We now know that energy can’t get lost and that if it is not in equilibrium energy will flow from hot to cold places. When heat moves, it can do so in three different ways:

**Conduction**: two objects touch one another and transfer heat, this could be a pan standing on top of a hot plate. The objects themselves don’t move, the internal movements of molecules is what transfers the energy.**Convection**: heat in transferred via flows of material. Movement of molecules ensures that heat is moved around, this could be air, steam or a vigorously boiling water for instance.**Radiation**: there does not have to be a medium that actually moves the heat here, the sun is an example of radiant heat transfer. We won’t further focus on this scenario.

For each of these three mechanisms, the way to calculate heat transfer is very different! For conduction, the properties of the material through which the heat travels is very important. Whereas for convection the speed of the flow of materials may be essential.

In most real life cases, it is actually really hard to calculate the heat transfer in any of these scenarios. Generally several mechanisms are at play at once. That hot plate on the stove for instance, may be impacted by what is inside the pot, as well as the air around it.

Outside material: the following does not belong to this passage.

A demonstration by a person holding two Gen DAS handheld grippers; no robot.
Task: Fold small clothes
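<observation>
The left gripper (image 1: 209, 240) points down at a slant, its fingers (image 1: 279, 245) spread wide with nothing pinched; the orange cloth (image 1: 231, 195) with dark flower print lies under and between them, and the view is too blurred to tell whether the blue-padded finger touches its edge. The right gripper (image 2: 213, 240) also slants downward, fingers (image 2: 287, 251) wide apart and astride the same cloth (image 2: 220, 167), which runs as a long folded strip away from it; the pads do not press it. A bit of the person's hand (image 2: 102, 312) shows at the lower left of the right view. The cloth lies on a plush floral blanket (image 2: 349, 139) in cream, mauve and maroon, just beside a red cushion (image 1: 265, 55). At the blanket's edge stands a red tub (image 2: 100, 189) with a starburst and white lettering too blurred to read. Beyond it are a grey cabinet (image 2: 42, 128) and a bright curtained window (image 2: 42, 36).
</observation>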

That said, by simplifying the situations and making some assumptions, we can get some decent calculations going. For large scale processing where the system is well controlled with clearly set conditions, this makes it possible to still do the required calculations. Here, we’ll focus on one scenario: cooling down a well stirred pot of food.

### Cooling down a well stirred pot of food

So let’s have a look at a hot pot of food that’s on your stove. You want to know how fast that pot of food cools down once you’ve turned off the heat on the stove. For this we can use Newton’s law of cooling, but we do have to make a few assumptions:

**Heat travels throughout your food more easily than it leaves the food**. So, we’re assuming that the food is one homogeneous temperature (scientist use the Biot number for this, see below). By stirring something very well you can approach this ideal situation.**The temperature outside of your food is constant and completely homogeneous**. In order for this to be true, you either need a lot of space around your pot of food (e.g. a kitchen at room temperature) or use tricks to keep the surrounding temperature constant (e.g. a continuous flow of cooling water around the pot).**The temperature of your food is not that different from whatever you’re cooling it with**, luckily food generally does not get that hot.**All the processes of transferring heat are the same whatever the temperature**. That is, during cooling of the product, all physical mechanisms stay the same. As such, we’re assuming that your food being at a lower or higher temperature, does not make it more or less good at transferring heat.

In this specific instance we can use a simplified formula for calculating the temperature changes in our food: Newton’s law of cooling. We can write this as:

energy flow over time (in Joule/s, Watt)

=

dQ/dt

=

– h * A * (T_{product} – T_{environment})

=

-k * (T_{product} – T_{environment})

Where:

- h = heat transfer coefficient (
*W/(m*^{2}*K)*) - A = surface area over which the heat transfer takes place (
*m*^{2}) - T = temperature in either the product of the surrounding environment (
*K*) - k = sometimes k is used as a constant value, which is a combination of the effect of surface area and the heat transfer coefficient (
*W/k*)

Even without filling in any numbers into this formula, we can draw a few conclusions. Most of these will sound very intuitive for sure!

- A larger surface area of our pot of food cools down more quickly (A is larger)
- A larger temperature difference between our food and the surroundings results in faster cooling down.

Let’s apply this to a possible scenario: a hot cup of tea.

#### Example 1: cooling down a cup of tea

A cup of hot tea is a decent example where we can apply Newton’s law of cooling. By putting the cup of tea in a large room, we can assume that the cup of tea will not affect the temperature of the room. By stirring the cup we keep the temperature homogeneous. You do have some evaporating water which will affect the changes in temperature, which can complicate calculations, but we’ll neglect those for now.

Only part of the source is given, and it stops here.